- _Problem to work on_: Where the word "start" occurs in a line of the data, return the whole line.
*** Block opens ***
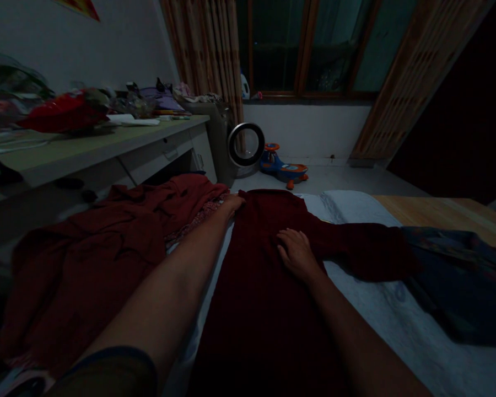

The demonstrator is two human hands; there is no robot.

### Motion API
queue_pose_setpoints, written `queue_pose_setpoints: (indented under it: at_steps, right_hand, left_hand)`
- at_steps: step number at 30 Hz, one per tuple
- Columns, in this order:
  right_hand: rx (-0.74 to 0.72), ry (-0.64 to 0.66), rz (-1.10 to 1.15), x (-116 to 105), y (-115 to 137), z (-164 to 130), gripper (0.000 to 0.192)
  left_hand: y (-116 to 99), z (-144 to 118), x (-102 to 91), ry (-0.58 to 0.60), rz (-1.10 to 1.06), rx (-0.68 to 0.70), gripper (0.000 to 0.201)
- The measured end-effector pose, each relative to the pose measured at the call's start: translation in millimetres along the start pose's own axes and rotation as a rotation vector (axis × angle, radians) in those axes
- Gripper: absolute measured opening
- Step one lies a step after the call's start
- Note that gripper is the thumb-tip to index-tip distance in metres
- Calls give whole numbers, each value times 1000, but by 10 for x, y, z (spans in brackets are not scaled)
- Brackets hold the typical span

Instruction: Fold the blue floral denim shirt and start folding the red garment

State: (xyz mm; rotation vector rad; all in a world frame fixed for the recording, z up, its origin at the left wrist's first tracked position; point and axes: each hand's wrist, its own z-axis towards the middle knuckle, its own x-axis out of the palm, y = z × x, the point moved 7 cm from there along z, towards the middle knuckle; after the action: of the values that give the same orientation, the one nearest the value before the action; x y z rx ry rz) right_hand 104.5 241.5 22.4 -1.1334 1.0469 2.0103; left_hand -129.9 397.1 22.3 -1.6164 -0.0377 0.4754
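A dark red long-sleeved garment [268, 309] lies spread out lengthwise in front of me, one sleeve stretched to the right. At its far left edge, near the shoulder, my left hand [232, 203] has its fingers closed on the cloth. My right hand [296, 252] rests flat on the upper part of the garment, fingers extended and holding nothing. Beneath is a pale blue-white sheet [367, 309]. A rumpled heap of rust-red cloth [103, 248] lies beside my left forearm. The sleeve's end meets a folded dark blue garment [463, 286] at the right.
A long cabinet [157, 135] on the left carries a red item [68, 112] and assorted clutter. Beyond it stands a washing machine with its round door [246, 144] swung open. A blue and orange ride-on toy [283, 167] sits on the floor below the window. Bare wooden board [442, 212] shows at right.
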Motion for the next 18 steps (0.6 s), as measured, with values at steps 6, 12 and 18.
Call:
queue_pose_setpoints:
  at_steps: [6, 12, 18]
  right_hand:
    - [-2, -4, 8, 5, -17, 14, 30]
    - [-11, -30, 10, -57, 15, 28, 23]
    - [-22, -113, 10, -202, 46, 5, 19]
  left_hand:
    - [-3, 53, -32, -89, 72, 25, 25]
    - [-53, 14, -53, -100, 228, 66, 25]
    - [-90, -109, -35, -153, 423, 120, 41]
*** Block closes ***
- _Reply to the exercise_:
- The measured end-effector pose, each relative to the pose measured at the call's start: translation in millimetres along the start pose's own axes and rotation as a rotation vector (axis × angle, radians) in those axes
- Step one lies a step after the call's start
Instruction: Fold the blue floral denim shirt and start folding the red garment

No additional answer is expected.